Медленно, томно, сладострастно изгибаясь, баронесса встала и постепенно двигалась к Анрио. Ее взгляд чаровал его, молил, возбуждал желание. Вот его уже коснулось влажное, горячее дыхание ее уст; вот уже совсем близко от него в гнездышке кружев белеет ее дивное тело… Голова Анрио закружилась, он не мог говорить, не мог думать – все бурным ураганом крутилось в мыслях. Баррикада, зал со спящими инсургентами, ла Виолетт, Лартиг, революция, Бурбоны – все было забыто, все, словно по мановению волшебного жезла, стерлось из памяти…

А баронесса все говорила, и нежной, страстной любовной песенкой звучал в мозгу Анрио этот голос, раздвигая грани настоящего, закрывая непроницаемой завесой будущее и увлекая обратно в прошлое.
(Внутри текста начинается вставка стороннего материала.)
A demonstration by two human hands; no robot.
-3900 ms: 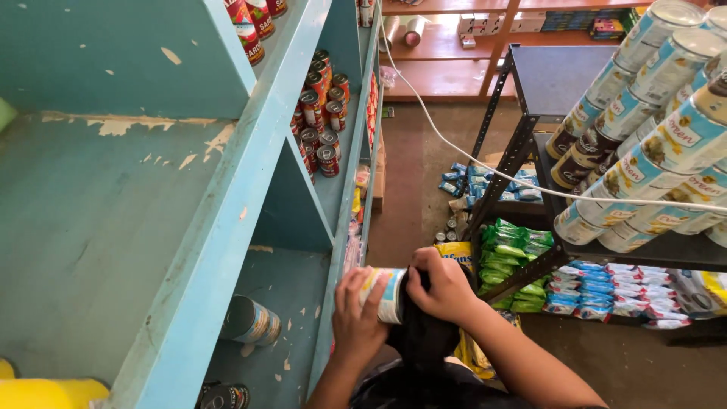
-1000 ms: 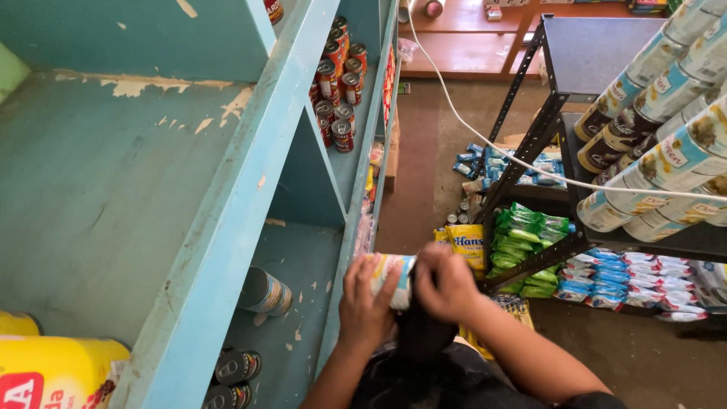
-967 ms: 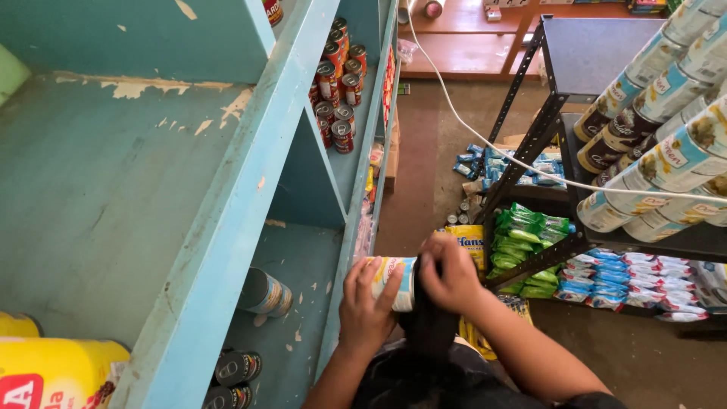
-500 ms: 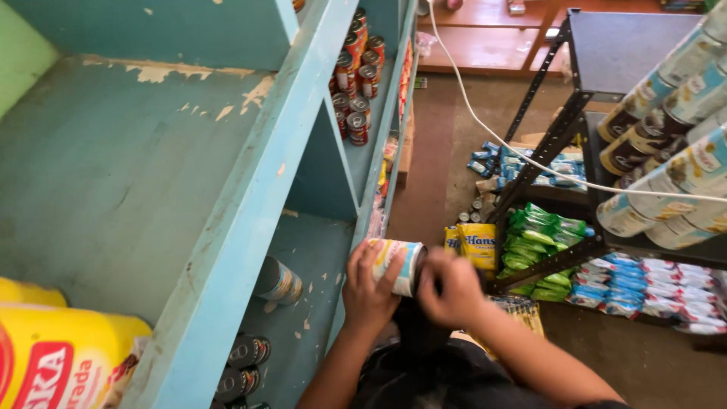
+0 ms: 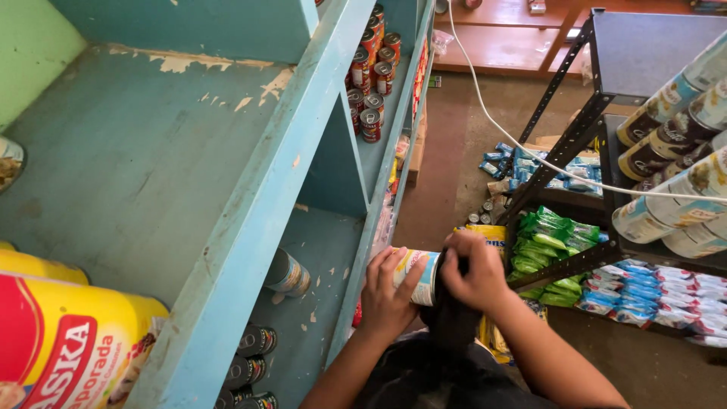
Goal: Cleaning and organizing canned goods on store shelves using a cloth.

Он видел себя опять молодым, полным сил и энергии генералом, сидящим в маленьком уютном салоне у ног нежно любимой женщины… Кто сказал, что он не можег быть счастлив с нею? Разве она не прежняя? Разве она не так же красива, разве она не с прежней грацией влюбленной кошки ластится к нему?

А баронесса все учащала и учащала свои томные вздохи, свой трепет, вздрагивания, еще более обнажавшие тело. Она видела, что Анрио теряет голову, и спешила завершить победу. Быстрым прыжком она очутилась около двери, захлопнула задвижку и кинулась на Анрио, опрокинула его на подушки, прижалась губами к его лицу, обхватила его руками и покрыла неистовыми ласками. Горячая волна подхватила Анрио и унесла далеко, далеко в судорожном трепете страсти.